## What this task involves
Return, from the data that follows, each line that holds the word "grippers".
--------------------------------
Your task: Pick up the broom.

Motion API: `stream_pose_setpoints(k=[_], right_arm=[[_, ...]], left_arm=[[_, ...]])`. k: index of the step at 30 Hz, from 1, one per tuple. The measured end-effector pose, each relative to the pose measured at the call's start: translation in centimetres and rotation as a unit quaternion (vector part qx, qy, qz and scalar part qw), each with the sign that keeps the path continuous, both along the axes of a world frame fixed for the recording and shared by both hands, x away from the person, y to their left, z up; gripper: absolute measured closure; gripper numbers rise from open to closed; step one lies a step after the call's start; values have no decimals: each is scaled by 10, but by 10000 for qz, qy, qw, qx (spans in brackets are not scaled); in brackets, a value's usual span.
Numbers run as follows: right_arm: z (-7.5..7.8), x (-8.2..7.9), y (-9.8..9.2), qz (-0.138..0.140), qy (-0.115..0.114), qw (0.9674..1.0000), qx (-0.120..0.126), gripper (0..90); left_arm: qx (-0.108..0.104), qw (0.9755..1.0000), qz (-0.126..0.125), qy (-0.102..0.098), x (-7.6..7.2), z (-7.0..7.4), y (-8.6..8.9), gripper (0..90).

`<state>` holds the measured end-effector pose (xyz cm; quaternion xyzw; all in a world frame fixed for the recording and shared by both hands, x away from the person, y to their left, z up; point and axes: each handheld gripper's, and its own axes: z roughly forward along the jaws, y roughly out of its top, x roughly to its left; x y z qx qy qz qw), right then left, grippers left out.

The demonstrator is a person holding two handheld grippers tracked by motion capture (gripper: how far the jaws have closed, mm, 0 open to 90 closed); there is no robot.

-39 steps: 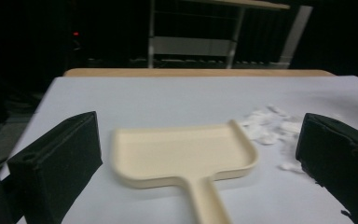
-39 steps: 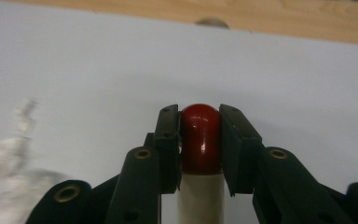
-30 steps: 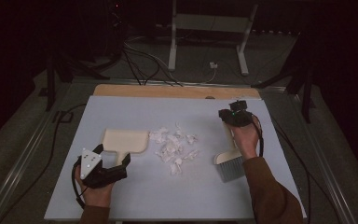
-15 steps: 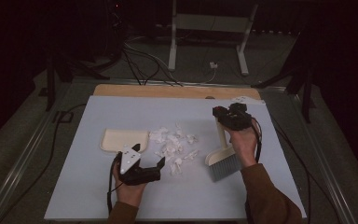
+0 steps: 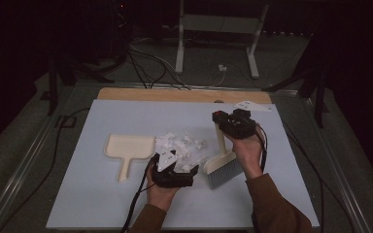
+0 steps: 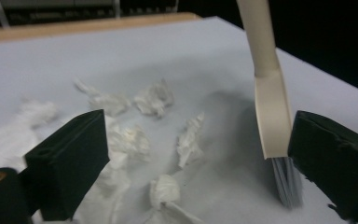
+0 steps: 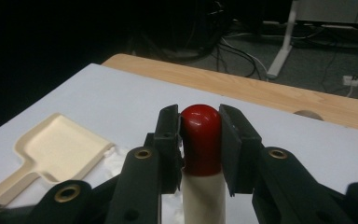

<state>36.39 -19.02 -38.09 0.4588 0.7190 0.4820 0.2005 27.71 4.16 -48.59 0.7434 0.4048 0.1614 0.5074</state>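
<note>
Bench (image 5: 102, 204): pale blue sheet, wooden edge at the top; dark room, cables and a stand behind.
Paper scraps (image 5: 182, 145): frame centre.
Dustpan (image 5: 128, 147): centre-left.
Brush (image 5: 222, 164): right tongs (image 7: 200, 140) clamped on its red-tipped handle.
Left tongs (image 6: 198, 163): apart, just been closing, bare, beside scraps.
Scrap count unclear.

The right gripper (image 7: 200, 140) is clamping its two black fingers (image 7: 169, 140) on the red cap of a cream brush handle (image 7: 201, 144), which is standing upright between them. Beyond, to the left, a cream dustpan (image 7: 58, 149) is lying flat on the pale surface (image 7: 121, 98), with white paper scraps (image 7: 121, 158) touching its open edge.
</note>
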Motion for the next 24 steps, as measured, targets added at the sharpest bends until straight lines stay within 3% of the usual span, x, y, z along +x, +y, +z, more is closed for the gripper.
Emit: stream_pose_setpoints(k=[6, 9, 13, 18, 22, 24], right_arm=[[2, -4, 6, 100, -15, 9999, -11, 714], [3, -6, 8, 41, -118, 9998, -129, 713], [5, -7, 5, -6, -144, 9998, -109, 714], [5, -7, 3, -61, -145, 9999, -20, 714], [7, -11, 6, 12, -161, 9998, 87, 714], [9, -13, 6, 41, -189, 9997, 137, 714]], left_arm=[[-83, 9989, -335, 312, 10, -8, -17, 173], [-277, 9977, -501, 352, 12, -7, -22, 262], [-512, 9963, -588, 367, 14, -5, -21, 301], [-447, 9951, -822, 304, 11, -5, -29, 306], [-445, 9936, -964, 390, 15, -9, -36, 366], [-499, 9915, -1097, 487, 19, -12, -39, 418]])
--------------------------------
## Answer for this exercise
`<state>` holds the measured end-effector pose (xyz cm; quaternion xyzw; all in a world frame fixed for the recording and shared by both hands, x away from the person, y to their left, z up; point and axes: each handheld gripper's, and its own axes: z roughly forward along the jaws, y roughly out of its top, x roughly to its left; x y z qx qy qz qw), right then left, grippers left out.
The demonstrator is a person holding two handheld grippers tracked by motion capture (gripper: how far the jaws have closed, mm, 0 open to 90 closed); there is no robot.

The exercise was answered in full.